The last National Defense Authorization Act included Section 1092, titled “National Commission on the Future of the Navy.” The bipartisan commission will consist of eight nongovernment appointees reporting to Congress. The charter starts more than a thousand pages into the law, becoming a stealth provision.
This section is an important step for Congress to fulfill duties assigned in Article 1, Section 8 of the Constitution requiring Congress “to provide and maintain a Navy.” It follows the failure of the executive branch to implement any portion of the 2017 law approving the Navy’s 2016 force assessment. This set the goal of 355 ships.
Subsequent presidents’ budgets did not include force expansion. Additional ships were included through the authorization and appropriation process, at the risk of veto threats.
An underlying problem is that the Defense Department and the Navy have lost credibility in force planning and acquisition. Decline started with the Littoral Combat Ship program. Once an urgent requirement, ships are now planned for early retirement, wasting about $30 billion.
The Ford carrier project nearly doubled the constant dollar cost of Truman. The DDG-1000 class has yet to find a mission, but there are plans to install a hypersonic missile. The new Columbia-class ballistic missile submarine costs dominate the shipbuilding program. The clearly delayed completion schedule will require lengthening the operational lifetime of the 40-year-old Ohio class.
Reset is in order. This commission provides that opportunity if filled with knowledgeable and creative commissioners.
The challenges are many; the China competition comes to mind, but it is of secondary importance to the affordability challenge. Failure to confine costs will doom any attempt at force growth. This commission must focus on finding technology and platforms within planned national defense budgets.
Current major acquisition plans include roughly doubling the cost of destroyers and attack submarines. A new air superiority airplane has not been limited by cost. All these hopes are going in the wrong direction and will result in a fleet half the current size.
Navy leaders have pleaded for a continuing 3% to 4% real budget increase annually to fund these projects. That has been a Defense Department hope for 40 years and has never happened. It is time to get realistic.
Cost control was imperative in the 1980s in achieving the 600-ship Navy. We imposed competition for production, carefully controlled change by blocks, thus minimizing production disruptive changes; we designed the multiship carrier procurement; we converted newly used commercial ships; we purchased 100 used sealift ships for $300 million; and we eliminated excess bureaucracy by eliminating Navy Materiel Command.
Claims have been made that the shipbuilding industry does not have the capacity to build more ships. It is highly likely that more careful analysis will show that capacity exists to build at least 15 battleforce combatants a year. The real problem is that capacity is underused. This increases fixed costs amortized over fewer ships. Historic evidence shows that increased production and more competition reduces unit costs.
The logic is simple: If there is not a way to pay for the plan, it will not happen, no matter how good it may seem. Continual cost control is essential, a fact too often overlooked.

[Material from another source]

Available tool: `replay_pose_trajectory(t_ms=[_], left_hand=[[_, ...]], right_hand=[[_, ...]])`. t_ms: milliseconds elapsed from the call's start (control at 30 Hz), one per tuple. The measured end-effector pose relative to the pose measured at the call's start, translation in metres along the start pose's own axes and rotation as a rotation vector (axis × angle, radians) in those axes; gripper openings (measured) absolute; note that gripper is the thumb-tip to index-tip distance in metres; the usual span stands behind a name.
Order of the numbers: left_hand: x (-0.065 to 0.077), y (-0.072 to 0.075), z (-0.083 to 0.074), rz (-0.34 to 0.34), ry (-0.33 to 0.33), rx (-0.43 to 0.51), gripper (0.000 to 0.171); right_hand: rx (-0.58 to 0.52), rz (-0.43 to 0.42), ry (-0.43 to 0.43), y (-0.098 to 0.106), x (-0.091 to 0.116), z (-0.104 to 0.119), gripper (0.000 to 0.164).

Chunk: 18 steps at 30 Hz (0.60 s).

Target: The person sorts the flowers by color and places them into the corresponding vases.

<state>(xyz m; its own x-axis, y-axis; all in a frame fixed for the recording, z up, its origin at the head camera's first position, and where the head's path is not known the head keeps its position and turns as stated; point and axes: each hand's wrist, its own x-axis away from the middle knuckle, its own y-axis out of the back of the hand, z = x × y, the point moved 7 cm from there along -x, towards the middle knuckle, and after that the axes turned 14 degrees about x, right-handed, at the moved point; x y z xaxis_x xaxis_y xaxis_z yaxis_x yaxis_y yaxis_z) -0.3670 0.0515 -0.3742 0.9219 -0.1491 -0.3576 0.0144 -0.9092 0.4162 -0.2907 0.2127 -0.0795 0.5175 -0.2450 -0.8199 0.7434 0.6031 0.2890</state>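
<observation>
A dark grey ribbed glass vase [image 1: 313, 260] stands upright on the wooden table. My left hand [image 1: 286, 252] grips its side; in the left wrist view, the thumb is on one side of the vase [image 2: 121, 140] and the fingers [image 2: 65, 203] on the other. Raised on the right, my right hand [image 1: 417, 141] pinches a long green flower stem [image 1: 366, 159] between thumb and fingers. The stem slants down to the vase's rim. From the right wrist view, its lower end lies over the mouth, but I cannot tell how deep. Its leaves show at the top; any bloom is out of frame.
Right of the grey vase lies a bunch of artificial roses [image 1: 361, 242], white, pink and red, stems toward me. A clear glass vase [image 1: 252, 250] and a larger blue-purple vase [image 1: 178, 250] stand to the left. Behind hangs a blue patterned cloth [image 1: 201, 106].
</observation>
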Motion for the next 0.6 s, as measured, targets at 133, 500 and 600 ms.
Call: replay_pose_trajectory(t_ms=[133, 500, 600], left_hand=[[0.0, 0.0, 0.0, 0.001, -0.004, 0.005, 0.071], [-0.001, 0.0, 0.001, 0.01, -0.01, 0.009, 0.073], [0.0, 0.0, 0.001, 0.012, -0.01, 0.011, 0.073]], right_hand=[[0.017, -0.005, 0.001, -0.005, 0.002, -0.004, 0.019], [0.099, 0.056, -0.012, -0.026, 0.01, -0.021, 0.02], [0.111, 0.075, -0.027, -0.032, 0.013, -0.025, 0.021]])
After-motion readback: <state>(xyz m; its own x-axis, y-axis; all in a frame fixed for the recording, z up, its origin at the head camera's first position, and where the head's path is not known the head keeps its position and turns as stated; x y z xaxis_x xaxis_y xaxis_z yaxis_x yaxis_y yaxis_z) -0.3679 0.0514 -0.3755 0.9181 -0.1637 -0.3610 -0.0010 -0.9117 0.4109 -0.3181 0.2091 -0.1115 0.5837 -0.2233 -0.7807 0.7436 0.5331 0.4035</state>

The second challenge is the maritime goal of China. It has many tentacles. State-owned firms are acquiring container-handling activities all over the world. These can serve many purposes. China’s merchant marine force is one of the world’s largest. Commercial shipbuilding dominates the world market.
The Chinese fishing fleet, with its thousands of ships, is conducting unrestricted warfare against the fish and food supplies of many countries.
Annexation of the South China Sea removes the possibility of regional countries obtaining the oil believed there.
The Chinese People’s Liberation Army Navy has undergone a major expansion and now is the largest in the world. More ships are under construction.
Next is likely an existential challenge to Taiwan.
Simply, the situation is defined by limited American and allied funds, and an aggressive maritime competitor. The challenge to achieve useful innovation in technology, system development and production, system readiness, management, and operations is clear. Failure to achieve this within budget limitations will assure growing Chinese hegemony over the oceans.
The American and allied advantage is also clear. We solved a maritime problem, helping to end the Cold War. That approach needs to be reinstated and applied to the current and future Chinese maritime challenge. Ideally, this bipartisan plan will be embraced by all presidential candidates during the decades required to implement it.
Everett Pyatt is a former assistant secretary of the U.S. Navy for shipbuilding and logistics.